Work to be completed:
Work out how many lines of the entries have the word "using" in them. Respond with that number only.
━━━ Dataset records
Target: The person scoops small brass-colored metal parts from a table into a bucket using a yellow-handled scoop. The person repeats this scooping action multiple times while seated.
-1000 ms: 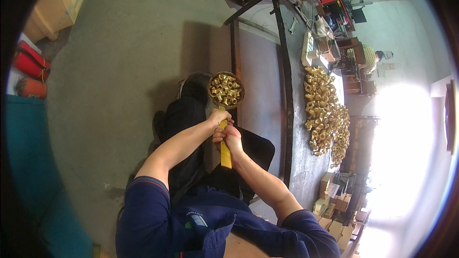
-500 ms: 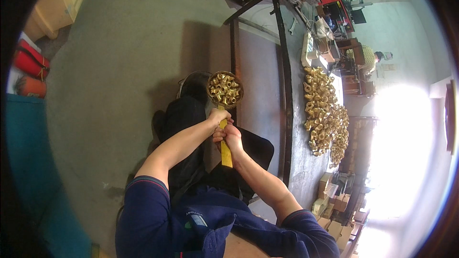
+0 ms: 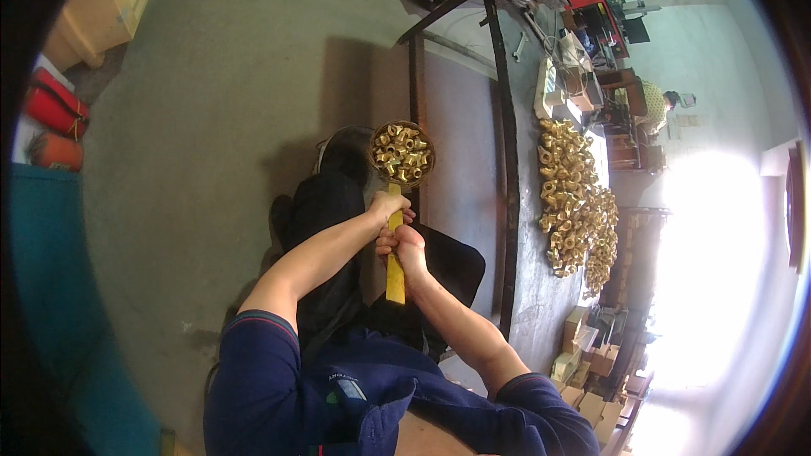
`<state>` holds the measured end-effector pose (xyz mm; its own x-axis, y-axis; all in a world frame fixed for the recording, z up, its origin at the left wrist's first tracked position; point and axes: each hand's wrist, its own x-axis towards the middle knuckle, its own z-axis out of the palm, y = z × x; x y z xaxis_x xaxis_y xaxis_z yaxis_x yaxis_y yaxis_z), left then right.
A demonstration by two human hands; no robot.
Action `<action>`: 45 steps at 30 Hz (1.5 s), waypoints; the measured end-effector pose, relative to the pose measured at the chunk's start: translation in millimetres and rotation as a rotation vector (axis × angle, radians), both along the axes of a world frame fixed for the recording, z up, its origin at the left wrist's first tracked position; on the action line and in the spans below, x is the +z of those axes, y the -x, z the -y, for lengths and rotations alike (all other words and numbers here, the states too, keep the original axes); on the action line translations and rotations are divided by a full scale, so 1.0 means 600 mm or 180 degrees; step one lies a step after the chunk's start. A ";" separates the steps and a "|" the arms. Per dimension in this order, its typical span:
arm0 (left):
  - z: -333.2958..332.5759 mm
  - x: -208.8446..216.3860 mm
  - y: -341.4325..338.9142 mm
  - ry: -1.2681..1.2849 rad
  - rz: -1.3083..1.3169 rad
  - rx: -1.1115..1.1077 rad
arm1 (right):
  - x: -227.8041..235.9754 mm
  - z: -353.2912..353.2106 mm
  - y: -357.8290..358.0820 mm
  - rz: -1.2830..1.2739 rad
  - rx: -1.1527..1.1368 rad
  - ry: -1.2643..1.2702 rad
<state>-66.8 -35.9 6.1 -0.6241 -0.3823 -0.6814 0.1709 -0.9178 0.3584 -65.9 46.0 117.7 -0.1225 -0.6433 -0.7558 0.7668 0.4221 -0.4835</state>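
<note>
Both my hands are wrapped round the flat yellow handle of a round scoop-like basket (image 3: pixel 377 171) full of small brass pipe fittings (image 3: pixel 403 152). My left hand (image 3: pixel 388 204) grips the handle close below the basket. Just under it, my right hand (image 3: pixel 408 247) is closed round the same handle, whose end sticks out below the fist. The basket is held over the floor beside the workbench, in front of my knees. Behind it, partly hidden, is a dark round bucket (image 3: pixel 342 150).
On the workbench (image 3: pixel 534 308) at the right lies a large heap of brass fittings (image 3: pixel 570 194). A wrench (image 3: pixel 519 46) and boxes lie farther along it. The bench's dark frame (image 3: pixel 504 143) runs close to the basket. A person (image 3: pixel 652 105) is in the background.
The basket has shifted slightly to the right and away from me, and its handle end has swung a little left. Both hands keep their grip.
</note>
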 end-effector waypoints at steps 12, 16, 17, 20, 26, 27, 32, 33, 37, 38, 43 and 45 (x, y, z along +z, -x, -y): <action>-0.005 -0.006 -0.013 0.0190 0.0186 -0.0095 | -0.015 -0.003 0.004 0.0068 0.0119 -0.0104; -0.020 0.010 0.006 0.0229 0.0327 -0.0305 | 0.010 -0.007 0.029 -0.0808 0.0489 -0.0316; -0.022 -0.004 0.006 0.0078 0.0108 -0.0131 | 0.015 -0.003 0.029 -0.1231 0.0640 -0.0342; -0.016 -0.003 -0.005 0.0380 -0.0067 -0.0133 | 0.018 0.008 0.023 -0.1009 0.0498 -0.0264; 0.009 -0.025 -0.014 0.0454 0.0539 -0.0684 | -0.029 0.013 0.031 -0.0938 0.0353 0.0076; 0.010 -0.021 -0.010 0.0324 0.0623 -0.0851 | -0.017 0.010 0.030 -0.1141 0.0266 0.0069; 0.002 -0.030 -0.021 0.0302 0.0569 -0.0659 | -0.037 0.011 0.024 -0.1070 0.0137 -0.0006; 0.010 -0.041 -0.020 0.0192 0.0624 -0.0707 | -0.041 0.017 0.021 -0.1056 0.0151 -0.0030; -0.010 -0.002 -0.016 0.0103 0.0487 -0.0719 | -0.063 0.010 0.034 -0.0855 0.0034 -0.0284; -0.001 -0.016 -0.021 0.0309 0.0506 -0.0892 | -0.059 0.014 0.035 -0.0818 0.0063 -0.0294; 0.012 -0.026 -0.029 0.0263 -0.0130 -0.0675 | -0.028 -0.008 0.061 -0.0712 0.0520 0.0639; -0.008 0.001 -0.027 0.0363 -0.0292 -0.0800 | -0.027 -0.025 0.080 -0.0705 0.0692 0.0943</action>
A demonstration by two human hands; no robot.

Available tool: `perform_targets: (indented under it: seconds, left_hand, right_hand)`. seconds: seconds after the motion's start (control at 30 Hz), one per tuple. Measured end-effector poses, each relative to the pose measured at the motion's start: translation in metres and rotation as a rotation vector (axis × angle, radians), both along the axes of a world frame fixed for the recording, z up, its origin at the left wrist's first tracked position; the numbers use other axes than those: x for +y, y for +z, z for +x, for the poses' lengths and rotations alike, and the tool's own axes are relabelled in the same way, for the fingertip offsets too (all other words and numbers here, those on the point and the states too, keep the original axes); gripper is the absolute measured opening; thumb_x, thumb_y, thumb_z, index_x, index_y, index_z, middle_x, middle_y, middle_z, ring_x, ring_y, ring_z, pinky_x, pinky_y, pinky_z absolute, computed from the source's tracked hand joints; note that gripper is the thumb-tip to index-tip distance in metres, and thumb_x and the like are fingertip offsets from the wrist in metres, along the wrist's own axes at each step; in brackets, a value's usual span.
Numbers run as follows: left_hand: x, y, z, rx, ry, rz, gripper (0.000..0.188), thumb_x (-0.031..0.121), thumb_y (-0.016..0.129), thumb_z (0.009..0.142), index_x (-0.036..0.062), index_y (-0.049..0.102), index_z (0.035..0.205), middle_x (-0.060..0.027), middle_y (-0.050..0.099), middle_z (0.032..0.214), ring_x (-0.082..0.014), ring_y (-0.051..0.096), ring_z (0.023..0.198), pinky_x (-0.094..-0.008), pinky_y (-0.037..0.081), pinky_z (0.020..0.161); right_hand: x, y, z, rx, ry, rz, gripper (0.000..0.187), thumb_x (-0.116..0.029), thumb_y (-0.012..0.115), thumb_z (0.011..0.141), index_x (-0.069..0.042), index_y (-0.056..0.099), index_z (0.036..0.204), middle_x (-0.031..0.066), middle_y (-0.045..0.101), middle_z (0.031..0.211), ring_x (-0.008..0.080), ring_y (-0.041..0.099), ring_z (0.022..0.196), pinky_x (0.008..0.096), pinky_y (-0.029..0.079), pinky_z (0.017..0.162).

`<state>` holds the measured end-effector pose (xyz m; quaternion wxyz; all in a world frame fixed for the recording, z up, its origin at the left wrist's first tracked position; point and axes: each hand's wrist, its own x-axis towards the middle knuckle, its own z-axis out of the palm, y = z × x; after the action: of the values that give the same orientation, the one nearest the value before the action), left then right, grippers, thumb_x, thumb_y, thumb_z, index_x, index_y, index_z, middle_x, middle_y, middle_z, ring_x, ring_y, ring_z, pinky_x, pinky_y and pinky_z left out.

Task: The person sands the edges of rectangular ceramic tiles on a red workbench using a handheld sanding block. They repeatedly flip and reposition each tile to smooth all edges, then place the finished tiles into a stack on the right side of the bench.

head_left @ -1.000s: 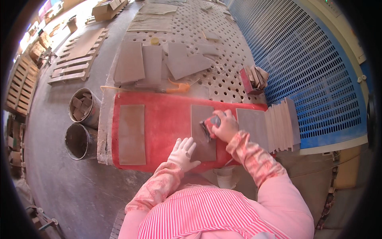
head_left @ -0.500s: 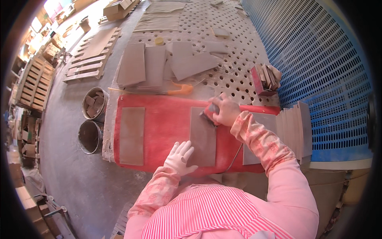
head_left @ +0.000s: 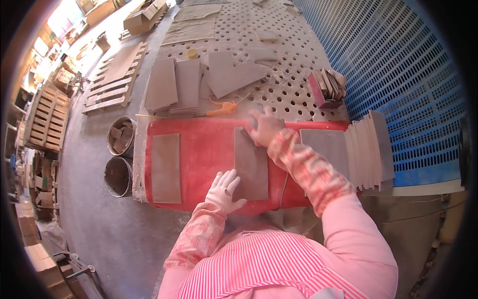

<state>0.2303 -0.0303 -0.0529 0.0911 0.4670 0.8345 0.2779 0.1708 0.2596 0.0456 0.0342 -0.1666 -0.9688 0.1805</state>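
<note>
My left hand [head_left: 222,193], in a pale glove, lies open with fingers spread at the lower left edge of a thin grey-brown rectangular panel [head_left: 254,174]. The panel rests flat on a red mat [head_left: 208,149]. Over its far end is my right hand [head_left: 267,128], its fingers wrapped round a small corded power sander, mostly hidden under the hand and blurred. A cord [head_left: 284,190] trails from there toward the mat's near edge. Another panel [head_left: 166,169] lies flat at the mat's left, and one more [head_left: 322,142] on the right, partly behind my right sleeve.
A row of upright panels [head_left: 369,149] stands at the right, beside a blue slatted wall [head_left: 423,109]. Beyond the mat are stacked panels [head_left: 188,87], an orange-handled tool [head_left: 222,108] and a box of pieces [head_left: 326,89]. Two buckets [head_left: 118,177] stand left of the perforated table [head_left: 294,70].
My right hand has moved away from me and slightly left with the sander, to the panel's far end. My left hand stays about where it was, at the panel's edge.
</note>
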Motion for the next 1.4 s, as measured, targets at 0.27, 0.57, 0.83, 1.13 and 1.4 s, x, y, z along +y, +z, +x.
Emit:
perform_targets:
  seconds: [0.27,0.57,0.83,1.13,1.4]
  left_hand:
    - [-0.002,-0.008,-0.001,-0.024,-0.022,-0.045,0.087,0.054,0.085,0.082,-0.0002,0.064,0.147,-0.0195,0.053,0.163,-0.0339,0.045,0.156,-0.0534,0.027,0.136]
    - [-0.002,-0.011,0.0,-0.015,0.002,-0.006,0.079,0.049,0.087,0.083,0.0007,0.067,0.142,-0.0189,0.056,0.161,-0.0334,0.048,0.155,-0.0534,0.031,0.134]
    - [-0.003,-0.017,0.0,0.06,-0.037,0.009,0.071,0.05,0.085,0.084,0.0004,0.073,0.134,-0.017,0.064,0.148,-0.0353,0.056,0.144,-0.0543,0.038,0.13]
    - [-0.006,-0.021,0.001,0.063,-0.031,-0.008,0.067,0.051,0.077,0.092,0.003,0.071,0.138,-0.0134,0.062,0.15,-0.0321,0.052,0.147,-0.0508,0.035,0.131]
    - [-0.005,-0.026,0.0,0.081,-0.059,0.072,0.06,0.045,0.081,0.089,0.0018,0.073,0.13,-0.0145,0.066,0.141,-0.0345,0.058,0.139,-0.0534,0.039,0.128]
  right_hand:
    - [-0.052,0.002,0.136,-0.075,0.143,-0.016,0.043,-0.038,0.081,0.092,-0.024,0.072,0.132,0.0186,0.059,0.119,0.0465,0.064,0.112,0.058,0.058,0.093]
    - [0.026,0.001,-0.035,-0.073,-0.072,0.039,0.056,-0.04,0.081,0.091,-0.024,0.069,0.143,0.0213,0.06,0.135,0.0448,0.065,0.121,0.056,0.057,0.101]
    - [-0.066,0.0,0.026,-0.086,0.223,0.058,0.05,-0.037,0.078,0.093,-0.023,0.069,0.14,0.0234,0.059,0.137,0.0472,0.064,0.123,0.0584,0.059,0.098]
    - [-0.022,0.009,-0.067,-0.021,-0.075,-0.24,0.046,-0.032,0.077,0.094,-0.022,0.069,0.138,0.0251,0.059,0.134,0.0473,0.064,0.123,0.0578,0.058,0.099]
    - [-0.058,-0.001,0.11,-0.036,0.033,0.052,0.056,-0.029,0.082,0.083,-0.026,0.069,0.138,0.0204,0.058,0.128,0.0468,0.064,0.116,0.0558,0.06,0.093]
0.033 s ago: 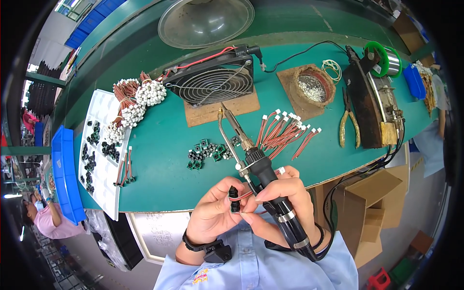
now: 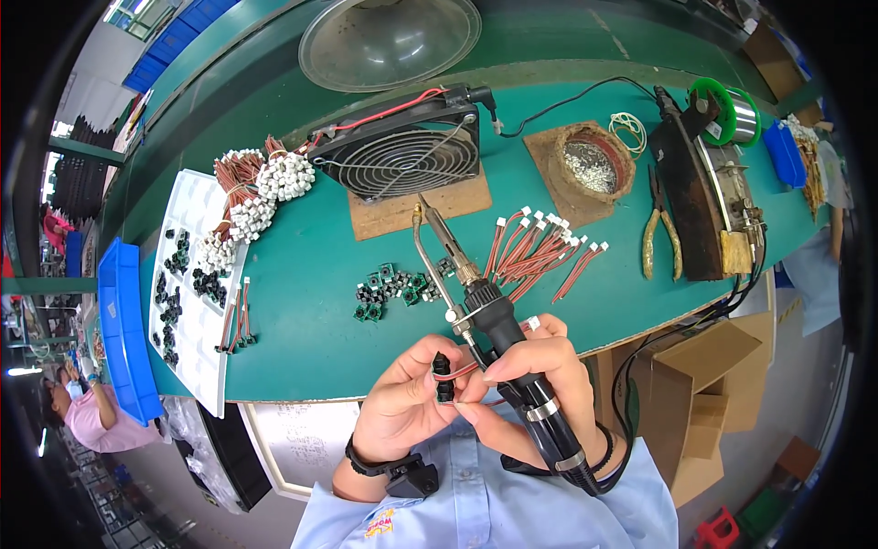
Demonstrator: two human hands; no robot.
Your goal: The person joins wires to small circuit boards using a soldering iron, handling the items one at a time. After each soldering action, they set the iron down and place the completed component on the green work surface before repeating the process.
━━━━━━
Worked solution:
3